There's a dramatic drawing of the stricken Princess Augusta, stranded on the beach in late October, 1838. She had been sailing from St Petersburg, laden with hemp and linseed.

In one of the front windows is half a wheel from the James and Eleanor, which broke up in 1895 between Southwold and Easton Cliffs. Two men were washed ashore alive; another three died.

A name-board over the door comes from the Nordhavet, wrecked in the 1890s, while there is some decorative wood from the last significant shipwreck off Southwold. This was the Norwegian vessel Idun, which fell victim to a gale during the night of January 17, 1912. Crew were rescued, clinging to the mast in treacherous seas and extreme cold. On the opposite wall hangs a small and modest mirror from the captain's cabin.

High up on the same wall are a number of figureheads from old ships.

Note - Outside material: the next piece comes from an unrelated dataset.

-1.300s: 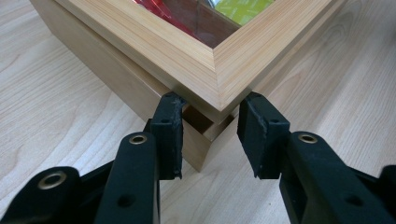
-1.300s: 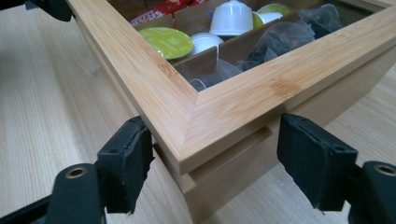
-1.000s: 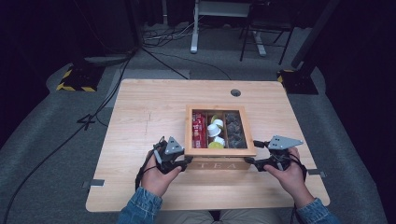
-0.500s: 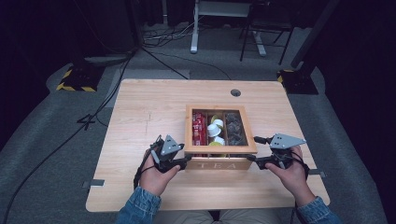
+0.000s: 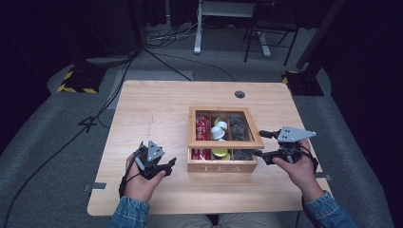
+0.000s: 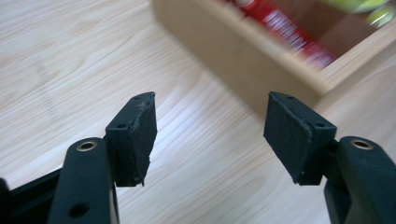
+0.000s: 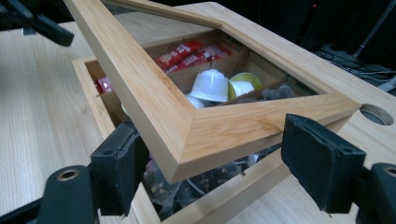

One is thought to be William IV, from a vessel that came to grief at Walberswick in the 19th Century.

John Winter remembers being brought here, just once or twice, as a child. Southwold through and through, he's the long-serving chairman of the committee - in fact, he's worked with a succession of four secretaries - though, having had two strokes in the past, he's looking to step down at this spring's AGM.

He can recall the days when members paid 1/6 a quarter. Even today, annual subscriptions are a modest £12. That's not enough in itself to pay for the two newspapers taken each day, including the EADT, so the committee is grateful for the donations from visitors. At the turn of the century the building had a new roof and floor, so every penny counts.

As an adult, John remembers climbing his ladder to the high ceiling of the reading room and “clearing off a couple of inches of muck”. With the years of smoking that had gone on down below, the damage done to the ceiling by nicotine was pretty awful, he admits.

Nowadays, membership is open to all - men and women - and a link with fishing or the maritime world isn't a requisite. There are nearly 200 current members, including some living in Germany. “At one time we even had someone from Mongolia!” he smiles.

Both the public room and the members-only room have fine clocks whose loud ticking adds to the character of the place. John remembers how Paul Heiney once came to interview him and realised the ticking lent a sense of atmosphere to his piece. Radio 3 also came to make a recording - and asked for the ticking to be temporarily silenced.

On cue, one of the clocks begins to strike. “That's why they wanted it stopped,” says John, wryly. “You wouldn't want the programme going out at 3 o'clock and having the clock striking 11.”

N Southwold Sailors' Reading Room, on the corner of the promenade and East Street, is open daily from 9am-5pm from Good Friday to October 31 and from 9am-3.30pm from November 1 to Good Friday. Admission is free but donations are appreciated.